Sans frapper, sans m’excuser, sans le saluer, je m’écriai :

— Je vous demande pardon, Jacques ! Je ne serai plus ni boudeuse, ni méchante.

En quelques secondes, ma pensée s’était ravisée. J’étais décidée, avant de voir mon mari, de lui parler des Sesse et de lui insuffler mon pressentiment, et soudain une brusque volte-face m’avait fait reculer. Je me disais que ce serait hasardeux. J’allais vendre la peau de l’ours avant de l’avoir tué, et ce serait idiot.

Si mon souhait ne se réalisait pas, mon attitude serait celle d’une sotte présomptueuse et je regretterais ma précipitation. Malgré mon désir de raconter « mon histoire », il fallait temporiser en raisonnant un peu et en arrachant quelques détails sur cette disparition. Il valait donc mieux réserver ma surprise.

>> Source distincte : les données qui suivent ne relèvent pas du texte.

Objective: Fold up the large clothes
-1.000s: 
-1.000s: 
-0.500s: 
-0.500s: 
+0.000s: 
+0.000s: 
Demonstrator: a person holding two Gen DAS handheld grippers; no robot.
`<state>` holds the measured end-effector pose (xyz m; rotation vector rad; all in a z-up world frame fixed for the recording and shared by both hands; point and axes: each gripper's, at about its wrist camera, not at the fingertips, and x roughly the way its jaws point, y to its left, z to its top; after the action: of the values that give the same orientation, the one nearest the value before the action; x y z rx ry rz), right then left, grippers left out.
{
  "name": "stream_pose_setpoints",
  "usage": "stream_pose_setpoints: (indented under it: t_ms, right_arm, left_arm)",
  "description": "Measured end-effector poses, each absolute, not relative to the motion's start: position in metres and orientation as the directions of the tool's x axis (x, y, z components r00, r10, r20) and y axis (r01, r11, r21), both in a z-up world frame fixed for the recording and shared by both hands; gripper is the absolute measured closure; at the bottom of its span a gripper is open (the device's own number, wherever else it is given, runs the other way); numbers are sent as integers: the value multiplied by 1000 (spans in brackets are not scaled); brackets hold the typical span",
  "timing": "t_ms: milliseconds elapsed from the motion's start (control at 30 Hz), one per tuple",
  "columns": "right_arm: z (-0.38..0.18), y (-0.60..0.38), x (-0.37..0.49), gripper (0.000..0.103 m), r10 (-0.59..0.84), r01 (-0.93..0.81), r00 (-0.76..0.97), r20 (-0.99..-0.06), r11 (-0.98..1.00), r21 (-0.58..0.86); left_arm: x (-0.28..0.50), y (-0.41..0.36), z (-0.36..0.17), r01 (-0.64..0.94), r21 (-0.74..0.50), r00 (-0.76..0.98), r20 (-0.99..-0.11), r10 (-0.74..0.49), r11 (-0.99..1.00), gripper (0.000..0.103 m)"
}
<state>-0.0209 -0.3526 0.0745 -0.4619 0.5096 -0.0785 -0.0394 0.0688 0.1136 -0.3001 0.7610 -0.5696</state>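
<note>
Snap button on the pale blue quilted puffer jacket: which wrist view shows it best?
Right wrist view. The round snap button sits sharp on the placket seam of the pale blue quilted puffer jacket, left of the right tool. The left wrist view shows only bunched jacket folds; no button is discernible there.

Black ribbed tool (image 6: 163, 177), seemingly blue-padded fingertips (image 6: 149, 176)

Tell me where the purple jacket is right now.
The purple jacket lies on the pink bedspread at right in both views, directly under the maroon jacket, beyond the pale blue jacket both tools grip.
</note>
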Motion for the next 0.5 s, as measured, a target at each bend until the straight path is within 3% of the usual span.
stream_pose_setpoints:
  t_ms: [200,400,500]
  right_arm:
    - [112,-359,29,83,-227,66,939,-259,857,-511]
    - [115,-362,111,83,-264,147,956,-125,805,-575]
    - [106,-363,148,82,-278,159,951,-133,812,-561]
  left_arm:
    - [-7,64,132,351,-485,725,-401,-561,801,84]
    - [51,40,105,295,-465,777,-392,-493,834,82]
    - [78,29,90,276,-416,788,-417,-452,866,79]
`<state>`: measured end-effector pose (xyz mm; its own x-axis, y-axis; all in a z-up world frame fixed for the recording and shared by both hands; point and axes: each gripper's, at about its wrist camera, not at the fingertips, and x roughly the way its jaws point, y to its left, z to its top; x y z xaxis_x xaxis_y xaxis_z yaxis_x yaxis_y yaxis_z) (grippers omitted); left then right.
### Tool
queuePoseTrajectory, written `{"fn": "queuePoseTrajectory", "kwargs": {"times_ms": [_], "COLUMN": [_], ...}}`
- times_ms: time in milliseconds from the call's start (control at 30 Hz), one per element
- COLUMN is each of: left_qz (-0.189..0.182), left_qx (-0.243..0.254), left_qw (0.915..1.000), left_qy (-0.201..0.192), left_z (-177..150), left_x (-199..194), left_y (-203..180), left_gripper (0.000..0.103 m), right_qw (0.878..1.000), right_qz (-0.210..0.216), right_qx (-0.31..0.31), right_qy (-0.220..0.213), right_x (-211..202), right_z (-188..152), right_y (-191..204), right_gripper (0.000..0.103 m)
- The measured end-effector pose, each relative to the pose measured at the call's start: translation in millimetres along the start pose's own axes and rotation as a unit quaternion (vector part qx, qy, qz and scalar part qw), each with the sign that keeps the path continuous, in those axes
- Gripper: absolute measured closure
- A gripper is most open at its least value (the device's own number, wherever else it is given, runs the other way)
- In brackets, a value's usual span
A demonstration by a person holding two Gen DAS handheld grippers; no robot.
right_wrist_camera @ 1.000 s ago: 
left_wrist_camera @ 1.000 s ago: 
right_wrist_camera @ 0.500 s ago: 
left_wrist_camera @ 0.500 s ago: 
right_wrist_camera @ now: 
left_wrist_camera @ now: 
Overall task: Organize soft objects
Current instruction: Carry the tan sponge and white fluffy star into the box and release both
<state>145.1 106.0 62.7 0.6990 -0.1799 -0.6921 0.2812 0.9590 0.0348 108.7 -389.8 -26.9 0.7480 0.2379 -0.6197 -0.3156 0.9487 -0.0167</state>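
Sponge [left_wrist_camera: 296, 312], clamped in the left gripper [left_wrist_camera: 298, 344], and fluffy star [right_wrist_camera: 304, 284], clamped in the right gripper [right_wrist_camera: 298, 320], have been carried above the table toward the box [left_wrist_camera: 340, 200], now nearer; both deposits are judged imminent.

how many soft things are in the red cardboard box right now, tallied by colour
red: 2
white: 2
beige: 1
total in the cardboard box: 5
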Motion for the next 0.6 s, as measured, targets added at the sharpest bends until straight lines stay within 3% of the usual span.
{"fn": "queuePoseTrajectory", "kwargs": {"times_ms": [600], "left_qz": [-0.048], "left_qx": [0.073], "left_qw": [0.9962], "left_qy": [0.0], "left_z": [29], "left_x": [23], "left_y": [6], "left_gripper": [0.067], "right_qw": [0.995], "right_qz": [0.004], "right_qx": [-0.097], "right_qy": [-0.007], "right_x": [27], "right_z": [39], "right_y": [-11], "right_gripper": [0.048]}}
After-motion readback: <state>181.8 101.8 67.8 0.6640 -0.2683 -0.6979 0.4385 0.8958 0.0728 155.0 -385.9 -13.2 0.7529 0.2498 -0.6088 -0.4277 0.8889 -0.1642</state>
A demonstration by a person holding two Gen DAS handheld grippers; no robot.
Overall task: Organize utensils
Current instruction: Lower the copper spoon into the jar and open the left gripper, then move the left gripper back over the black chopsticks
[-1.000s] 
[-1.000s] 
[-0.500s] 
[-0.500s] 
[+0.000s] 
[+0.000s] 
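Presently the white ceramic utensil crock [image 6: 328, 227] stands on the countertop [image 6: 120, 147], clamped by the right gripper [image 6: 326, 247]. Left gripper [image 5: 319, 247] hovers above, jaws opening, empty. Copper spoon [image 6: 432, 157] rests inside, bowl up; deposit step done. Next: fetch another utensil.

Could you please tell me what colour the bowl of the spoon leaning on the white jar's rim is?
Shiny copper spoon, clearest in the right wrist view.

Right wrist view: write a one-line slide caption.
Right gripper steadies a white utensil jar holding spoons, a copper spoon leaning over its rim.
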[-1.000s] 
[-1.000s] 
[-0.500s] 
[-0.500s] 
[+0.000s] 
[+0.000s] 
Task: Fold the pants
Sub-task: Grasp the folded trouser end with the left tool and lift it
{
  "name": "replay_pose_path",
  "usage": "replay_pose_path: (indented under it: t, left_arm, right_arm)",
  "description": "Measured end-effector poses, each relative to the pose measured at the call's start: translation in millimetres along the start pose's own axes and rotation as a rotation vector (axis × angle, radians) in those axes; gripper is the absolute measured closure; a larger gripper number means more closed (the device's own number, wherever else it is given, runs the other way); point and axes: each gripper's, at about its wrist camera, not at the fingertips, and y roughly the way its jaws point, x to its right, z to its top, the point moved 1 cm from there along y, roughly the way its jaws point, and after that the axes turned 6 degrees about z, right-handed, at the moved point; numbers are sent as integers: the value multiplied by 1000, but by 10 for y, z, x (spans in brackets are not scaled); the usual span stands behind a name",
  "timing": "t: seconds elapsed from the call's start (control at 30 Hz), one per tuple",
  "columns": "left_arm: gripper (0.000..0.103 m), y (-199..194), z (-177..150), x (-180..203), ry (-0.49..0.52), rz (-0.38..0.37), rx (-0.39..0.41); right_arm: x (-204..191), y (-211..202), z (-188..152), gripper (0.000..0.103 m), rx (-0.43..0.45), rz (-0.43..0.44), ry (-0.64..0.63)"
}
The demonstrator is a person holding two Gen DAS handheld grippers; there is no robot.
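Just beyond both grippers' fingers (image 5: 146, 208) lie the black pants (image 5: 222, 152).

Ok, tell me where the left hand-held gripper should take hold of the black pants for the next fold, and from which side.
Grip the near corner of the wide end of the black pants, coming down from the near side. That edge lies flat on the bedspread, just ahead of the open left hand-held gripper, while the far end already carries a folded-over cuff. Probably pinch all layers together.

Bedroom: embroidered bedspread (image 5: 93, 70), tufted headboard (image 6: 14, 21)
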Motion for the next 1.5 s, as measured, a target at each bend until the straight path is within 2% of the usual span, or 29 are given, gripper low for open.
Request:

C’est alors que je changeai soudain de tactique et que je me jetai dans les bras de Jacques pour expliquer mon entrée imprévue et mon visage plein de lumière.

D’abord surpris, puis radieux, Jacques m’embrassa d’abord avec excès, puis il me dit :

— Je ne m’attendais pas à une contrition aussi joyeuse, mais chacun a sa manière propre de solliciter l’absolution. Je vais vous paraître bien morne en vous demandant à mon tour de ne pas m’en vouloir. J’ai bon espoir d’être absous, parce que tout a l’air de rire en vous : votre voix, vos yeux, vos lèvres. C’est un rayonnement prestigieux.

Je ris alors bien franchement, et ce fut une détente heureuse dans laquelle se fondit toute la rancune que j’avais accumulée.

Après nous être accusés réciproquement, je dis :

— Je vous ai dérangé et je m’en excuse.

— Votre irruption inattendue m’a un peu effrayé. J’ai cru d’abord à un malheur, mais votre rapidité enjouée et votre visage m’ont promptement rassuré. Je suis de nouveau bien heureux.